• _THE INPUT_:
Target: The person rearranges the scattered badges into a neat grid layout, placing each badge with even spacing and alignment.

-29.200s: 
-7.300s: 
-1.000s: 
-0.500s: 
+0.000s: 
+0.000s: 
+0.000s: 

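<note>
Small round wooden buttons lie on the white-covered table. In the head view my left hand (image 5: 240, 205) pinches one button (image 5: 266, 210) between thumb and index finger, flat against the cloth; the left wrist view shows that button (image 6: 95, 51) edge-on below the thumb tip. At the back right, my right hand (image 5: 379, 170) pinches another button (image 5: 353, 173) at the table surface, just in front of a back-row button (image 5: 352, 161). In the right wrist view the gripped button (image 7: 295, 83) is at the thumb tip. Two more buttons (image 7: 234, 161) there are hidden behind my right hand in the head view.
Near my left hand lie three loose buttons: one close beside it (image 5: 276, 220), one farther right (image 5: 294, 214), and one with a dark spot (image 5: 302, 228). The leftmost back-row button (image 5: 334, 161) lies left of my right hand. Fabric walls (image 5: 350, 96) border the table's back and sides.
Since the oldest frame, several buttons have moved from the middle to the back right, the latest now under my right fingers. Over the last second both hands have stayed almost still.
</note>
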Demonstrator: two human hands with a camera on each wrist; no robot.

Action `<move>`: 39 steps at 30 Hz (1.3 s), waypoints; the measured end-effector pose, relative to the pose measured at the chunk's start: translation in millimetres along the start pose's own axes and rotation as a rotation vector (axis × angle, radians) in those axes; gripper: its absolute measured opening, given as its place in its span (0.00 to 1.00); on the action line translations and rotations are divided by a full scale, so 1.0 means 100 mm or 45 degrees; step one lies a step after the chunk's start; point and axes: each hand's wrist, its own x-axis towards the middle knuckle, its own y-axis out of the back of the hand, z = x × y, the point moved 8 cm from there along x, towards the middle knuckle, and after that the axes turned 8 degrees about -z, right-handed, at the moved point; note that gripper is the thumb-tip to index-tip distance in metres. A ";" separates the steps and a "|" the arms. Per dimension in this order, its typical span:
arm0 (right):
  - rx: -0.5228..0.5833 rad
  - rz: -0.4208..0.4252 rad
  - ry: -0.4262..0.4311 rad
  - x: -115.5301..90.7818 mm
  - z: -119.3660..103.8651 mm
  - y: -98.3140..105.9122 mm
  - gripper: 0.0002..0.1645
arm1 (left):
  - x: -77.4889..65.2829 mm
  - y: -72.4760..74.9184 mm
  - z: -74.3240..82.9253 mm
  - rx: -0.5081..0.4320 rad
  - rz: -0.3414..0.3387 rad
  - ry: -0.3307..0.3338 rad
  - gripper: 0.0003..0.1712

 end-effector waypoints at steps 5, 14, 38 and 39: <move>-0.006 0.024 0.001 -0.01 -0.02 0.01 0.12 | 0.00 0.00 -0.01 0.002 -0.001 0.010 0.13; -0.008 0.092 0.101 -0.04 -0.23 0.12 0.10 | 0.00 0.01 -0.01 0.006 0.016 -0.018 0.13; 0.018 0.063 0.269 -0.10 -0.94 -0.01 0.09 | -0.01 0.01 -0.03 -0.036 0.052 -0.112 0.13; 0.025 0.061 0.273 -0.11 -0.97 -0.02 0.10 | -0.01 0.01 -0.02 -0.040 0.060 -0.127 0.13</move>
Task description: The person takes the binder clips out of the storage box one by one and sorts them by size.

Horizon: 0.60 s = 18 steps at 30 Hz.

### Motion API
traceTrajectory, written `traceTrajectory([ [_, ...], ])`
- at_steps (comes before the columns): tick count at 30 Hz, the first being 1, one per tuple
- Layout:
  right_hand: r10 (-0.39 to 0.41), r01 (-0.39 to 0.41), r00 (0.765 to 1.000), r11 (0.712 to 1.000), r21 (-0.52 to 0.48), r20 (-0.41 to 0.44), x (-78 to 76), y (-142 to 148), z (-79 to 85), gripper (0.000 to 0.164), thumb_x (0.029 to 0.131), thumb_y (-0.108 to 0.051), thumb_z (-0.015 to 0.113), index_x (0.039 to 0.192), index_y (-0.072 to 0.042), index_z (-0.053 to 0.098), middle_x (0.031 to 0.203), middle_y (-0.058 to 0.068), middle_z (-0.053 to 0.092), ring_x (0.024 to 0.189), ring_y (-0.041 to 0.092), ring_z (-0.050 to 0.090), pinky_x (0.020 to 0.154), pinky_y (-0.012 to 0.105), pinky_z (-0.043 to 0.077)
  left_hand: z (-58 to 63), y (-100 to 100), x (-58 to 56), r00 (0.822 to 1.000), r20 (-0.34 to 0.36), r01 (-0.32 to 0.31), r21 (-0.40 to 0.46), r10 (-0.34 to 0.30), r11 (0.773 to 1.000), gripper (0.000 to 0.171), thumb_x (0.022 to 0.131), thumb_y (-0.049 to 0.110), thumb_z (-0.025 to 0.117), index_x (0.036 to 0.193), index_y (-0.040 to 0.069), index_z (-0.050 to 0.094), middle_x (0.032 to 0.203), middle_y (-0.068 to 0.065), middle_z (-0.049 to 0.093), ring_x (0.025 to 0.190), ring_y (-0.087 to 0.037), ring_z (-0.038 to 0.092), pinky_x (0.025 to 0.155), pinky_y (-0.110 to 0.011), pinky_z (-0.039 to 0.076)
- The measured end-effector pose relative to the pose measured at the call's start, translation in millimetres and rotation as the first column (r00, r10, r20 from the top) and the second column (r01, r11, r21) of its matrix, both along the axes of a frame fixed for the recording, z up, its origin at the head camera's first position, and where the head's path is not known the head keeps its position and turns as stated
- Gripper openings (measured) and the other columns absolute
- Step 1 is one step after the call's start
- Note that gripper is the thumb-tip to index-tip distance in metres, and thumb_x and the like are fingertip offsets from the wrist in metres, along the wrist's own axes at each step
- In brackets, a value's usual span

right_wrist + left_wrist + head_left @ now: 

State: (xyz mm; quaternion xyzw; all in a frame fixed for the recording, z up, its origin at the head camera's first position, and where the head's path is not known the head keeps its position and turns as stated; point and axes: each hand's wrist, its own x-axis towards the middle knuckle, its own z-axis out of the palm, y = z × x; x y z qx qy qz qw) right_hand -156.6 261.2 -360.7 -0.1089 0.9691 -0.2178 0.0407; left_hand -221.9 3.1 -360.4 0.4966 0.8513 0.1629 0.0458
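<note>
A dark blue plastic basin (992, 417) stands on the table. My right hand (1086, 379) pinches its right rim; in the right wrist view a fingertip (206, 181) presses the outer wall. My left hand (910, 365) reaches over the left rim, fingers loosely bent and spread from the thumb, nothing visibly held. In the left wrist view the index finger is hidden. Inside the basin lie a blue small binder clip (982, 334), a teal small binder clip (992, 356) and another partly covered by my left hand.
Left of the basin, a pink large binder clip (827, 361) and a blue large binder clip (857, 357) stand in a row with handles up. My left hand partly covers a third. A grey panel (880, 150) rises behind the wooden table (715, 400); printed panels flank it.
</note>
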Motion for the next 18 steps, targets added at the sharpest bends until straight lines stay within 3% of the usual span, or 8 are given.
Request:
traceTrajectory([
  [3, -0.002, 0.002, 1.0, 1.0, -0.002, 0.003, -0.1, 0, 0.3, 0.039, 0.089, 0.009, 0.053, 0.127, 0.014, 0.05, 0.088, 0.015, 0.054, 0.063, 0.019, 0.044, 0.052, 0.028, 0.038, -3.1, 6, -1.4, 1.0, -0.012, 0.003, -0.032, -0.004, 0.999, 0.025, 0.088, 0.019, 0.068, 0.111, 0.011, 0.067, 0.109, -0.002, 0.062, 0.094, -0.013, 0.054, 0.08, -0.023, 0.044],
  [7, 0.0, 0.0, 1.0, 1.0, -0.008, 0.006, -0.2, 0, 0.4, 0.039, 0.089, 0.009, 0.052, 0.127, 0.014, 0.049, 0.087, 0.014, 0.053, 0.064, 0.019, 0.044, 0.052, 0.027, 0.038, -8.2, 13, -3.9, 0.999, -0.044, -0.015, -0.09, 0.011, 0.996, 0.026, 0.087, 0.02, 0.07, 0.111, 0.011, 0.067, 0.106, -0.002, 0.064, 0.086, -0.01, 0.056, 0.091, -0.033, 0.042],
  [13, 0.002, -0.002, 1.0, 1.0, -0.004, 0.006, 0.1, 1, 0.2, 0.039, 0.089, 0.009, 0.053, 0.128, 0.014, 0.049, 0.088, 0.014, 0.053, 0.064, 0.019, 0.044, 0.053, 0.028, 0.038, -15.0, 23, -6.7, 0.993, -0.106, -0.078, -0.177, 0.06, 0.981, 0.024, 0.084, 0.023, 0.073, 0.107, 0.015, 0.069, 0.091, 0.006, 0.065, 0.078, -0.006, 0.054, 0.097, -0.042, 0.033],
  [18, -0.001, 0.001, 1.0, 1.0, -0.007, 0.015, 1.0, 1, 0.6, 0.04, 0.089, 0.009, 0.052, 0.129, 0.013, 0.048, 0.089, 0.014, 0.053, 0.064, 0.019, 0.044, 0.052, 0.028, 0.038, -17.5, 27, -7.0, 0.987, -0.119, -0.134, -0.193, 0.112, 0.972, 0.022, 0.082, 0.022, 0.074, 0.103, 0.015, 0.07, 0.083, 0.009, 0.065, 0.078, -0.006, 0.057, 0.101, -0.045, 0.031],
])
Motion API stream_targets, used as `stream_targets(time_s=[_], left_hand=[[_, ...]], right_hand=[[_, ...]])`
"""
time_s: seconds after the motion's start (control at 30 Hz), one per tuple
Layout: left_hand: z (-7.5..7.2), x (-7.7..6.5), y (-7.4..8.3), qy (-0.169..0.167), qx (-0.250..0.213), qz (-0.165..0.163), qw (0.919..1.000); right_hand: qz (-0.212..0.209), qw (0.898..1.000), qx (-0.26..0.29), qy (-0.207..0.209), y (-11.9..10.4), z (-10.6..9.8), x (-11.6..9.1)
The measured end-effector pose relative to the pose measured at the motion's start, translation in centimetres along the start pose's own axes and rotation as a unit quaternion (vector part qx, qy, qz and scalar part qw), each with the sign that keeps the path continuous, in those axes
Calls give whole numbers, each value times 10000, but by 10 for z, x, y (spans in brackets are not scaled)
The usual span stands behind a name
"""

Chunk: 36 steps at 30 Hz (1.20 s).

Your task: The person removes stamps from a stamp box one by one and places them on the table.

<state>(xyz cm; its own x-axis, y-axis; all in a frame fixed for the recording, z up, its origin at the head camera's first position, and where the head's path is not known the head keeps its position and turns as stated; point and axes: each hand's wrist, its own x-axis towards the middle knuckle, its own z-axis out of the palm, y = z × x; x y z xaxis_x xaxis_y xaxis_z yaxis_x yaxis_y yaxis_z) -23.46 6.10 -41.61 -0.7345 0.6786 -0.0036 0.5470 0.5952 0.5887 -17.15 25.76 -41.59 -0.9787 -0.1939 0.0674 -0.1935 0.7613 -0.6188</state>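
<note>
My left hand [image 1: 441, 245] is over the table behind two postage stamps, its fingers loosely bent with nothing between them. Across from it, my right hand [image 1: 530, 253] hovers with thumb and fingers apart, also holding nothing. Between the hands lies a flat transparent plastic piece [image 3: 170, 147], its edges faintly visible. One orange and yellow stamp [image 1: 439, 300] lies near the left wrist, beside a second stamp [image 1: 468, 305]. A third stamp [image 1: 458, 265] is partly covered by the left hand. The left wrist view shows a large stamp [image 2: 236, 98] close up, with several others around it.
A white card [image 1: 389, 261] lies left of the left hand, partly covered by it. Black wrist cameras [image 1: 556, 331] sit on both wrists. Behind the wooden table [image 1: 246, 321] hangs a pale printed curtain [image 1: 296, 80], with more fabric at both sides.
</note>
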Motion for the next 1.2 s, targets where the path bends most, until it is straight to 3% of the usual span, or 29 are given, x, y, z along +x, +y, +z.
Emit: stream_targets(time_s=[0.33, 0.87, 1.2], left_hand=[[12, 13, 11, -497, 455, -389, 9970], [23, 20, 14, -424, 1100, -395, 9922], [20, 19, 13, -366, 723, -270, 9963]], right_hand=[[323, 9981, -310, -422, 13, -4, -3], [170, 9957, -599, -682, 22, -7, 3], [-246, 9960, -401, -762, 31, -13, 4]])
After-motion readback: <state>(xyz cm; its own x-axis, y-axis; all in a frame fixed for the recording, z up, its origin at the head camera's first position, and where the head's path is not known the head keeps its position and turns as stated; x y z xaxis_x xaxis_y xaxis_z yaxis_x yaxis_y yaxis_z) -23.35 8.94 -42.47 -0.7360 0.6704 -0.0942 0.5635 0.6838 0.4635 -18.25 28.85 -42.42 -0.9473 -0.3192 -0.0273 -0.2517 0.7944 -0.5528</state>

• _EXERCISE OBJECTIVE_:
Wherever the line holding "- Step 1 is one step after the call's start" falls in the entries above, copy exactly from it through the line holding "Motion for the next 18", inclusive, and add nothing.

• _OUTPUT BELOW_:
- Step 1 is one step after the call's start
- Note that gripper is the thumb-tip to index-tip distance in metres, and thumb_x and the like are fingertip offsets from the wrist in metres, along the wrist's own axes at each step
- In brackets, a value's usual span

right_wrist + left_wrist + head_left @ now: 

State: (xyz mm; quaternion xyzw; all in a frame fixed for the recording, z up, its origin at the head camera's first position, and where the head's path is not known the head keeps its position and turns as stated; point and axes: each hand's wrist, its own x-axis towards the middle knuckle, its own z-axis out of the palm, y = z × x; x y z qx qy qz qw) right_hand -156.6 261.2 -360.7 -0.1089 0.9691 -0.2178 0.0407; left_hand -221.9 3.1 -360.4 0.4966 0.8513 0.1629 0.0458
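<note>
A dark blue plastic basin (992, 417) stands on the table. My right hand (1086, 379) pinches its right rim; in the right wrist view a fingertip (206, 181) presses the outer wall. My left hand (910, 365) reaches over the left rim, fingers loosely bent and spread from the thumb, nothing visibly held. In the left wrist view the index finger is hidden. Inside the basin lie a blue small binder clip (982, 334), a teal small binder clip (992, 356) and another partly covered by my left hand.
Left of the basin, a pink large binder clip (827, 361) and a blue large binder clip (857, 357) stand in a row with handles up. My left hand partly covers a third. A grey panel (880, 150) rises behind the wooden table (715, 400); printed panels flank it.
</note>
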Motion for the next 18 steps, targets added at the sharpest bends until straight lines stay within 3% of the usual span, or 8 are given.

No additional output is needed.